Share your Temporal Spooky Stories! 🎃

October marks the launch of Spooky Stories, a series of terrifying tales from life before Temporal! :scream: (You can read more about the program in the linked announcement!)

In your pre-Temporal life, have you faced…

  • Lost data or transactions (or worse, large large sums of money) due to outages or downtime?
  • Lost orders, double-charging orders, or other online/mobile order horror stories?
  • Brittle and complex legacy apps that are Jenga Towers of horror – too risky to change?
  • Failed batch jobs that needed a safe way to run and finish?
  • Another problem sure to inspire fear and terror in others?

If so, please contribute it here, and/or join the party in #contributing on Temporal Community Slack!
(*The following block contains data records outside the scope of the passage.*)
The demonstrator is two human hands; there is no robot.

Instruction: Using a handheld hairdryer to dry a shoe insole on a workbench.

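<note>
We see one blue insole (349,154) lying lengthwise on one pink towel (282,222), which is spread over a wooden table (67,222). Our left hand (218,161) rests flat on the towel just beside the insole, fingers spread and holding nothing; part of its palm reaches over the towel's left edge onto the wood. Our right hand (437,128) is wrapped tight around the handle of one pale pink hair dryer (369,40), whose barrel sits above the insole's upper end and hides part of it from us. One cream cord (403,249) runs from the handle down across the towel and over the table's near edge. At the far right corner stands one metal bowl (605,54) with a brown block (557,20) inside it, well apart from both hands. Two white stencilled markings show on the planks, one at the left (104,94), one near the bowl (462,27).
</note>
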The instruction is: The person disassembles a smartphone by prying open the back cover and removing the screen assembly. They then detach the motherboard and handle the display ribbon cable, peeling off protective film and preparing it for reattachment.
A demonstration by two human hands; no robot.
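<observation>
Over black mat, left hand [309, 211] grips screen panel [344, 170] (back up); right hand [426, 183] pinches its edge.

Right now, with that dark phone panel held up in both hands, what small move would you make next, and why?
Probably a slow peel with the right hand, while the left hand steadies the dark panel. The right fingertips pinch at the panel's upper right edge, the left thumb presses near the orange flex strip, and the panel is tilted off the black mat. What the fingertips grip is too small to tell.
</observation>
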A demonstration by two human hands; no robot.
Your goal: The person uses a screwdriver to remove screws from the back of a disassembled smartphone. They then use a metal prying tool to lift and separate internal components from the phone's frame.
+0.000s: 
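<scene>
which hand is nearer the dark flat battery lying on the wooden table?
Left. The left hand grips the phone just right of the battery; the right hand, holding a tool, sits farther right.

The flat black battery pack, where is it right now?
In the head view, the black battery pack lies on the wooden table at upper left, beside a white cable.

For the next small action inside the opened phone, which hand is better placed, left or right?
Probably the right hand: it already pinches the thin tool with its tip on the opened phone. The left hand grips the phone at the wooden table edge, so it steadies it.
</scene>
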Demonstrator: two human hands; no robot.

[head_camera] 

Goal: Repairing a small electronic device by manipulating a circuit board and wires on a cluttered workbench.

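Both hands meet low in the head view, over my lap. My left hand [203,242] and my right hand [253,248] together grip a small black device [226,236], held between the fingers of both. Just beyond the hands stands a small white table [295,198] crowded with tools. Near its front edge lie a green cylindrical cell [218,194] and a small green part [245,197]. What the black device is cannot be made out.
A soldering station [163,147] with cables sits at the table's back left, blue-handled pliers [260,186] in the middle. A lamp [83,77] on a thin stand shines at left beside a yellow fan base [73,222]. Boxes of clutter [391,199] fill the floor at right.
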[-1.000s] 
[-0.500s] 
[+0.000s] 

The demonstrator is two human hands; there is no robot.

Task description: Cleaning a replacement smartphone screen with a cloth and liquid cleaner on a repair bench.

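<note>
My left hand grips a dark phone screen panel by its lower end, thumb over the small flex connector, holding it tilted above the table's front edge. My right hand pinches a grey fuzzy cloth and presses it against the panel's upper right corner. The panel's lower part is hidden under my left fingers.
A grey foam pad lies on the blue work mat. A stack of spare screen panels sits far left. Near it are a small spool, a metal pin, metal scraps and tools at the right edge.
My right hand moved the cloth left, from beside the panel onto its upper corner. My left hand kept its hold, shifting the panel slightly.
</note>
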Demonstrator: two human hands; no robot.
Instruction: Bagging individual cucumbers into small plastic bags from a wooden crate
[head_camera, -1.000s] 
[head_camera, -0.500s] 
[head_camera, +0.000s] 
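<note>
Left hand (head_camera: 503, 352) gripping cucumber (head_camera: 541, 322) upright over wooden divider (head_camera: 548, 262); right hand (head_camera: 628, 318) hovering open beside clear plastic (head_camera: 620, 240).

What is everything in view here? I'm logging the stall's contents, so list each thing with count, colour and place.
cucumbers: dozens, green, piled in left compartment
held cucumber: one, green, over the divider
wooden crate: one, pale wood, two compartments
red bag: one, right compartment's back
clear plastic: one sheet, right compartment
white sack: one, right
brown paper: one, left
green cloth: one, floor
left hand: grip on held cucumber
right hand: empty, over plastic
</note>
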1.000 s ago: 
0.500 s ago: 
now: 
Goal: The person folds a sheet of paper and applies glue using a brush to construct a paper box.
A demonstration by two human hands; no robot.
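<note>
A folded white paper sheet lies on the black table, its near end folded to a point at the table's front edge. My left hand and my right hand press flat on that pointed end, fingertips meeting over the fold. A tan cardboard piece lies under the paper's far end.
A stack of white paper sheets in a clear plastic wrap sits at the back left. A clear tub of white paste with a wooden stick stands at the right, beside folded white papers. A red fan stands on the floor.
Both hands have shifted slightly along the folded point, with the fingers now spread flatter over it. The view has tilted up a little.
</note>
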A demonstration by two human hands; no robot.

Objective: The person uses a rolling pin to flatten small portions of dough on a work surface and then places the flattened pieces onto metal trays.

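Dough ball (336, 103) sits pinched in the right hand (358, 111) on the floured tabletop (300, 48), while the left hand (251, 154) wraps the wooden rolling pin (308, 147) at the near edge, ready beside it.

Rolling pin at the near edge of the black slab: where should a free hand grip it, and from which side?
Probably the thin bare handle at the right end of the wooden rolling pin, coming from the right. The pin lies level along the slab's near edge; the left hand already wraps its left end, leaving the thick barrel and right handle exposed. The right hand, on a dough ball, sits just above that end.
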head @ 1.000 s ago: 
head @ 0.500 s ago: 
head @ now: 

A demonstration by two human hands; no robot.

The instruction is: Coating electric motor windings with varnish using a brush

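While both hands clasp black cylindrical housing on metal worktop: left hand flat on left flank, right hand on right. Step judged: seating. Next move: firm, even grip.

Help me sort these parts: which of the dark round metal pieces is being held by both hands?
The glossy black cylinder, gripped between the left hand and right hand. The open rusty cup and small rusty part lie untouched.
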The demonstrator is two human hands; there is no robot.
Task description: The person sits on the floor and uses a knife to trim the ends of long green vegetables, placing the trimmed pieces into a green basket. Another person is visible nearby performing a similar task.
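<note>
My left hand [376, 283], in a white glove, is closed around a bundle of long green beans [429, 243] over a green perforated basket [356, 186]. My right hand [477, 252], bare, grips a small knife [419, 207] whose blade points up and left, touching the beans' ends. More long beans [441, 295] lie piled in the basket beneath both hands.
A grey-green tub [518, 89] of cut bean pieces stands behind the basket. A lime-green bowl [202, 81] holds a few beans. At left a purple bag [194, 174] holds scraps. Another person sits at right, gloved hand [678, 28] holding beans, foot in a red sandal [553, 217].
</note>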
Our first Temporal Spooky Story™ comes from Gabriel Harris-Rouquette, Senior Software Engineer at Merit, (aka, “Lead Awesome-ifier of Kafka” :wink:) about the terror of trying to manage long-running, unpredictable workloads with Kafka: :scream:


There once was a workflow implemented with Kafka, but a specific consumer of a message had an unbounded amount of work. Instead of pre-calculating and batching the work, it was decided to use consumer pauses, per the javadoc:

For use cases where message processing time varies unpredictably, neither of these options may be sufficient. The recommended way to handle these cases is to move message processing to another thread, which allows the consumer to continue calling poll while the processor is still working. Some care must be taken to ensure that committed offsets do not get ahead of the actual position. Typically, you must disable automatic commits and manually commit processed offsets for records only after the thread has finished handling them (depending on the delivery semantics you need). Note also that you will need to pause the partition so that no new records are received from poll until after thread has finished handling those previously returned.

Anyways, this lead to frightening results over time. Pain points overall:

  • Large job that had a variable amount of time to process a single Kafka message for an asynchronous workflow had limited visibility into progress, recoverability, and performed somewhat dangerous operations like pausing a consumer to avoid consumer group rebalancing.
  • Visibility into the job was minimal, we could only see if a consumer had started working on the message as the side effects
  • Failure to process the message meant restarting the whole job from the beginning, which if it fails half way processing a million objects, it’d restart at 0
  • Difficulty in setting up an overlap prevention or “duplicate processing” since the messages were just queued, we couldn’t say “hey, we’re already doing this work”, so potential duplicated long running jobs would just get queued, even though half way through an existing running job would already process the new side effects.

Since we’ve migrated to Temporal, we’ve been able to batch process in a durable fashion, without having to implement the plumbing of writing our own state machines.


Thanks so much, @gabizou ! I for one am now truly terrified about all the things that can go wrong when attempting to manage batches without Temporal. :sweat_smile:


If you or someone you know is interested in learning more about using Temporal for batch processing workflows, here are some resources you can check out!

1 Like

Another Spooky Story for you all! :smiley:

Please join us in a week, Wednesday, October 9 @ 11:00am Pacific / 2pm Eastern (what is that in my timezone?) for… Chilling Temporal Anti-Patterns.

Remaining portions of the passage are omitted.